> [WORK TASK] Your answer must be the listing, given again word for word.

> [AVAILABLE DATA]
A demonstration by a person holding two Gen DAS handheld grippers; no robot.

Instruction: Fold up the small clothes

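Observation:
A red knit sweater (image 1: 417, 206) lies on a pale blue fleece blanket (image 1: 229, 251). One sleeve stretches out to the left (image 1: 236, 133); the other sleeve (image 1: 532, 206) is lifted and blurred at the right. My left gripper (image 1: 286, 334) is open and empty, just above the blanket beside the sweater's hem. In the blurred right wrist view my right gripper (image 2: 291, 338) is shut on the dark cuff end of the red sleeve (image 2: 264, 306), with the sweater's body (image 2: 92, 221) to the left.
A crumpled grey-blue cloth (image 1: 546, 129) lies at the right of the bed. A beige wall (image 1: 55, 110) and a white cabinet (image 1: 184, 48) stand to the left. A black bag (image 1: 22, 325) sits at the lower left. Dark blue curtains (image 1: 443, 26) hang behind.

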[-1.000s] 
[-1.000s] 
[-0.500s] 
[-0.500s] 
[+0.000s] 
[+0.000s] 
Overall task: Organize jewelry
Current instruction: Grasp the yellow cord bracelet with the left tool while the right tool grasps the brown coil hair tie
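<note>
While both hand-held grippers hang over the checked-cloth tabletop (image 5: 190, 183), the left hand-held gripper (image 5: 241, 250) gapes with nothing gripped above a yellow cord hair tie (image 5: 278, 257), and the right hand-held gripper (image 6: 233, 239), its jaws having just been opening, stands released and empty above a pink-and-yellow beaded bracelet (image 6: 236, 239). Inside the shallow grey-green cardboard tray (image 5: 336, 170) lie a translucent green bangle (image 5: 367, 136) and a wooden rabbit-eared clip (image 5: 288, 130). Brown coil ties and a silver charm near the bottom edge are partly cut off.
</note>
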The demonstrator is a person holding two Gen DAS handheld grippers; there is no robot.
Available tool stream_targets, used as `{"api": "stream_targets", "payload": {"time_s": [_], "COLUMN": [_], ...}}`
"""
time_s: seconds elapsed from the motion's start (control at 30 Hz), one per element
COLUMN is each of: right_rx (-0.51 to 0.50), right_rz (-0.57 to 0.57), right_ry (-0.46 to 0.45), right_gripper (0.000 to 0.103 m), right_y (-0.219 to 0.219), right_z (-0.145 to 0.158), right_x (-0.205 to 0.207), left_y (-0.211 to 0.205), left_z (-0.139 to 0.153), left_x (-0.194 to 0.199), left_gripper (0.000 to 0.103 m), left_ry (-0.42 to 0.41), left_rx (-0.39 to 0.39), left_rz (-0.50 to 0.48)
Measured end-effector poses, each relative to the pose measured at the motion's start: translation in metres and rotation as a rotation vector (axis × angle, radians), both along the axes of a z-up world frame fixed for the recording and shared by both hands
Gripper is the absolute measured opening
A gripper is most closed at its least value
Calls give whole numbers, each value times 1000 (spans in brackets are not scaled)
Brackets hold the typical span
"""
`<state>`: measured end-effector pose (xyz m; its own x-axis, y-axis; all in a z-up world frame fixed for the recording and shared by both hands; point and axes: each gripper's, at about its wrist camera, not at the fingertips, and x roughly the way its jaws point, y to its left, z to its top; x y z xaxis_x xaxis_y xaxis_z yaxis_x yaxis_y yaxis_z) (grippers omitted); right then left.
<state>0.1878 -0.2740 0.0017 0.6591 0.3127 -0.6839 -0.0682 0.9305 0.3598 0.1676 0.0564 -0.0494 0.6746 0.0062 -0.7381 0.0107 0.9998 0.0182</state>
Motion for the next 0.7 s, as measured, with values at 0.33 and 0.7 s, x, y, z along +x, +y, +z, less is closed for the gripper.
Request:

> [RESPONSE BELOW]
A demonstration by a person holding two Gen DAS handheld grippers; no robot.

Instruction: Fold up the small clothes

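Observation:
A red knit sweater (image 1: 417, 206) lies on a pale blue fleece blanket (image 1: 229, 251). One sleeve stretches out to the left (image 1: 236, 133); the other sleeve (image 1: 532, 206) is lifted and blurred at the right. My left gripper (image 1: 286, 334) is open and empty, just above the blanket beside the sweater's hem. In the blurred right wrist view my right gripper (image 2: 291, 338) is shut on the dark cuff end of the red sleeve (image 2: 264, 306), with the sweater's body (image 2: 92, 221) to the left.
A crumpled grey-blue cloth (image 1: 546, 129) lies at the right of the bed. A beige wall (image 1: 55, 110) and a white cabinet (image 1: 184, 48) stand to the left. A black bag (image 1: 22, 325) sits at the lower left. Dark blue curtains (image 1: 443, 26) hang behind.
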
[-1.000s] 
[-1.000s] 
[-0.500s] 
[-0.500s] 
[+0.000s] 
[+0.000s] 
Overall task: Organize jewelry
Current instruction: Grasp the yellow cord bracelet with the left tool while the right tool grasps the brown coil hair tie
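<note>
While both hand-held grippers hang over the checked-cloth tabletop (image 5: 190, 183), the left hand-held gripper (image 5: 241, 250) gapes with nothing gripped above a yellow cord hair tie (image 5: 278, 257), and the right hand-held gripper (image 6: 233, 239), its jaws having just been opening, stands released and empty above a pink-and-yellow beaded bracelet (image 6: 236, 239). Inside the shallow grey-green cardboard tray (image 5: 336, 170) lie a translucent green bangle (image 5: 367, 136) and a wooden rabbit-eared clip (image 5: 288, 130). Brown coil ties and a silver charm near the bottom edge are partly cut off.
</note>
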The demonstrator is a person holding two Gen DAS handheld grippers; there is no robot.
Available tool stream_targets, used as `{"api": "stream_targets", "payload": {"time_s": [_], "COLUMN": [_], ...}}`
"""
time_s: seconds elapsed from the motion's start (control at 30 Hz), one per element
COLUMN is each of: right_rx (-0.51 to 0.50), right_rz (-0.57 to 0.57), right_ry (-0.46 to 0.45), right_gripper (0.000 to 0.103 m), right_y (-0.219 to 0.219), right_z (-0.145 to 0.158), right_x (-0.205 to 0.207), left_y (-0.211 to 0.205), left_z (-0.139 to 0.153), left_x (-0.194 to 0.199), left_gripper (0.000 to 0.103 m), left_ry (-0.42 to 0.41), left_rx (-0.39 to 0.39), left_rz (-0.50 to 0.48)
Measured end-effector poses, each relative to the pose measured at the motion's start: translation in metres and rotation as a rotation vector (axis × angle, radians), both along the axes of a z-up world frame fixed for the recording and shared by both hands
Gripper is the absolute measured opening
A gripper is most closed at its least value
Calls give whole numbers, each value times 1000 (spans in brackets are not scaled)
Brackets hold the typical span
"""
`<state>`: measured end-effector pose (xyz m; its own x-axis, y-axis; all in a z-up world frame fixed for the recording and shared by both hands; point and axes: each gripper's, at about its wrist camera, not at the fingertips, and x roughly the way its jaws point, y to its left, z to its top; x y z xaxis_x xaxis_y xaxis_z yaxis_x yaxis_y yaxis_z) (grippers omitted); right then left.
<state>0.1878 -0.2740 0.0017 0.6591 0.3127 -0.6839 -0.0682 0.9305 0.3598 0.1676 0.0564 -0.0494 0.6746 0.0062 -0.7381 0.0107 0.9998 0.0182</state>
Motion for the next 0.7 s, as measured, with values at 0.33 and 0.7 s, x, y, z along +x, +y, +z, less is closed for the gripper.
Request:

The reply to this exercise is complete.